### What the exercise asks
Could you return every record below word for word, leaving out the pictures?

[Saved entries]
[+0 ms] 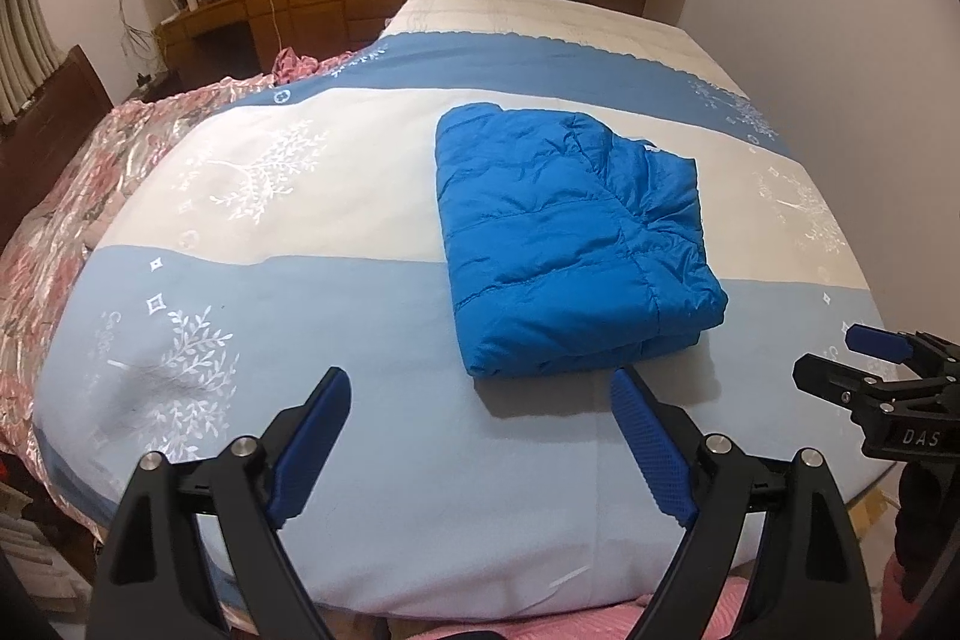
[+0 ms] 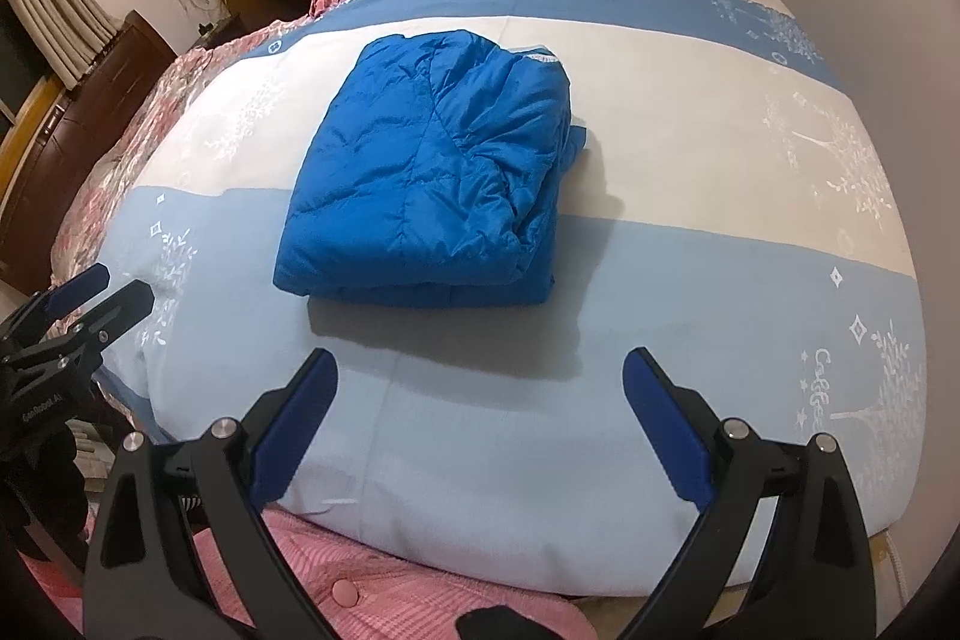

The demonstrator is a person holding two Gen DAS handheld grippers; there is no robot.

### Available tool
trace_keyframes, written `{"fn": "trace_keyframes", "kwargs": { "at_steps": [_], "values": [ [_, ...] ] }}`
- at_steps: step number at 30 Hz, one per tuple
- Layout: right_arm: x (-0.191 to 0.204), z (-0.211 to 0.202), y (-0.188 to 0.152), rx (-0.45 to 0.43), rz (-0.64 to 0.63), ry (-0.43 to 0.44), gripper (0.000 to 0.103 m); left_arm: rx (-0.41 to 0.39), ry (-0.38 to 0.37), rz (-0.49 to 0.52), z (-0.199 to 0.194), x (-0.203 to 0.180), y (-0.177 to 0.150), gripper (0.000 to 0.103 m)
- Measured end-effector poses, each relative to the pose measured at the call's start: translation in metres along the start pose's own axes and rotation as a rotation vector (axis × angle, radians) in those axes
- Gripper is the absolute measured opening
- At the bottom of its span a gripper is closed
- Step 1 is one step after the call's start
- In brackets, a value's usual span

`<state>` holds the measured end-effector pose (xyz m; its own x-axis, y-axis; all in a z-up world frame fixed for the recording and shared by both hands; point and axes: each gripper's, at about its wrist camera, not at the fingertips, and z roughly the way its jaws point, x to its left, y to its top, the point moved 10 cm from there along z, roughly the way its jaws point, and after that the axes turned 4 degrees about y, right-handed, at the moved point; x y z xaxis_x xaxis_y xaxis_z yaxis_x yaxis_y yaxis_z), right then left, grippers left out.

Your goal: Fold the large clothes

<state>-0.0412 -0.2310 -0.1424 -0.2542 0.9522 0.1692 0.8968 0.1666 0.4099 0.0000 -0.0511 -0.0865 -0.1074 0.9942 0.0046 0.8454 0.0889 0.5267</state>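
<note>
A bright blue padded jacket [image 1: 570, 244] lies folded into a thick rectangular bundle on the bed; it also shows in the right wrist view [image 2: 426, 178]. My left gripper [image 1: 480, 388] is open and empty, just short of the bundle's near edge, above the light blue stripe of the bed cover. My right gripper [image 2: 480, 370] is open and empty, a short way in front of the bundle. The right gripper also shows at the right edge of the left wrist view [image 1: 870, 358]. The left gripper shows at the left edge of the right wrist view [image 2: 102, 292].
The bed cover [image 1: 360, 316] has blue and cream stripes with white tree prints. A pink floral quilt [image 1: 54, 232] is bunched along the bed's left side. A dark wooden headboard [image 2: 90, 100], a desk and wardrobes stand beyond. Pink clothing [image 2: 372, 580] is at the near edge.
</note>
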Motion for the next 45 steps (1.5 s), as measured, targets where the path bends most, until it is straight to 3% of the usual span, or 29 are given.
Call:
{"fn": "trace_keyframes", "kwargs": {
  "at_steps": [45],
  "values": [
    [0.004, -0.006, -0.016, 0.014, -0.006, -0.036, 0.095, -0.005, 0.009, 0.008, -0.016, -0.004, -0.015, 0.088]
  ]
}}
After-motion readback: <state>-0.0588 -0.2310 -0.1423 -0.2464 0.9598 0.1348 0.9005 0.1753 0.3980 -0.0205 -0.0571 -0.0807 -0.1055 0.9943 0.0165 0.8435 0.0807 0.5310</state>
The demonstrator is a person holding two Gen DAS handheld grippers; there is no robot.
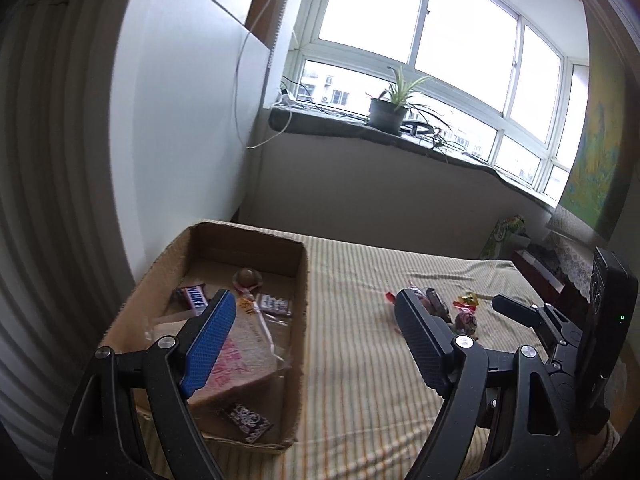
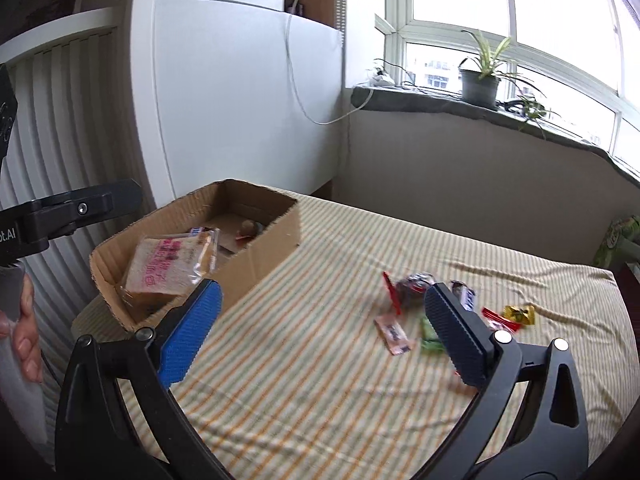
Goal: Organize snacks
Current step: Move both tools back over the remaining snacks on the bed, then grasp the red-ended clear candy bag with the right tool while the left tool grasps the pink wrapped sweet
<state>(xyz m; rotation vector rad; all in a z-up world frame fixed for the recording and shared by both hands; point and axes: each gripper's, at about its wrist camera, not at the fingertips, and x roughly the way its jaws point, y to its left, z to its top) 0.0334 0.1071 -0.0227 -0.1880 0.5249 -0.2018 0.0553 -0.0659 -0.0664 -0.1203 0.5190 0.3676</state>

### Finished task
[+0 ms] 
[+0 ms] 

The demonstrator is a person holding two Gen DAS handheld grippers; there is no robot.

### Available tool
trace_keyframes, written `{"fn": "trace_keyframes", "kwargs": { "at_steps": [_], "values": [ [_, ...] ] }}`
- at_steps: step number at 30 Hz, one per tuple
- Layout: right_arm: x (-0.191 to 0.204), z (-0.211 to 0.202), y (-0.188 to 0.152), rx (-0.45 to 0.43), rz (-0.64 to 0.63), ry (-0.43 to 0.44), gripper (0.000 to 0.103 m); left_arm: rx (-0.41 to 0.39), ry (-0.38 to 0.37), rz (-0.49 to 0.52), z (-0.199 to 0.194), x (-0.203 to 0.180), y (-0.177 to 0.150), gripper (0.000 to 0.103 m)
- Measured end-effector poses, each relative to the pose measured at the call's start: translation in metres along the start pose's own axes and rotation as a rotation vector (axis × angle, radians) in those axes
- Gripper is the absolute measured opening
- At the bottom of its span a gripper is closed
- Step 1 is one step after the call's start
- In brackets, a value's usual span

`<state>` holds the measured end-effector pose (xyz m; its own x-axis, y-axis; all in a z-up world frame fixed for the recording and shared by both hands; point and axes: each gripper's, at about its wrist camera, not at the fingertips, and z roughly the way its jaws point, x to its left, y to its top, the point moved 10 cm from there along z, roughly the way its jaws point, and after that the axes turned 4 degrees about y, right-handed, at the moved point; x y z xaxis_x xaxis_y xaxis_z yaxis_x yaxis_y yaxis_z), right then left, grippers left out.

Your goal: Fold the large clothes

<state>-0.0412 -0.2310 -0.1424 -0.2542 0.9522 0.1692 0.8968 0.1666 0.4099 0.0000 -0.0511 -0.0865 -0.1074 0.9942 0.0046 0.8454 0.0889 0.5267</state>
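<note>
A bright blue padded jacket [image 1: 570, 244] lies folded into a thick rectangular bundle on the bed; it also shows in the right wrist view [image 2: 426, 178]. My left gripper [image 1: 480, 388] is open and empty, just short of the bundle's near edge, above the light blue stripe of the bed cover. My right gripper [image 2: 480, 370] is open and empty, a short way in front of the bundle. The right gripper also shows at the right edge of the left wrist view [image 1: 870, 358]. The left gripper shows at the left edge of the right wrist view [image 2: 102, 292].
The bed cover [image 1: 360, 316] has blue and cream stripes with white tree prints. A pink floral quilt [image 1: 54, 232] is bunched along the bed's left side. A dark wooden headboard [image 2: 90, 100], a desk and wardrobes stand beyond. Pink clothing [image 2: 372, 580] is at the near edge.
</note>
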Motion for the next 45 steps (1.5 s), as measured, targets where the path bends most, until it is straight to 3% of the usual span, or 29 are given.
Call:
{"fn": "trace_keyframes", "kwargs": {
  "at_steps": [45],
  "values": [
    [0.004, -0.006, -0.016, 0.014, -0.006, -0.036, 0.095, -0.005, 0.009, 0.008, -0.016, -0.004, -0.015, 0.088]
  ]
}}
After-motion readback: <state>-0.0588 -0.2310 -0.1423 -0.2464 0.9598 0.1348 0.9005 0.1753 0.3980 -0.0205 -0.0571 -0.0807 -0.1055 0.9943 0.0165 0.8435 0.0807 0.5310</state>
The demonstrator is a person holding two Gen DAS handheld grippers; there is no robot.
Goal: Organize snacks
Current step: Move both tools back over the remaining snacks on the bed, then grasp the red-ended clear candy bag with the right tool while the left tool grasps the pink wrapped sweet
<state>(xyz m; rotation vector rad; all in a z-up world frame fixed for the recording and shared by both hands; point and axes: each gripper's, at about its wrist camera, not at the fingertips, and x roughly the way its jaws point, y to its left, z to its top) 0.0334 0.1071 -0.0227 -0.1880 0.5249 -0.2018 0.0553 -0.0659 -0.0664 -0.1203 0.5190 0.3676</state>

Work on this exercise is finished, so nothing remains.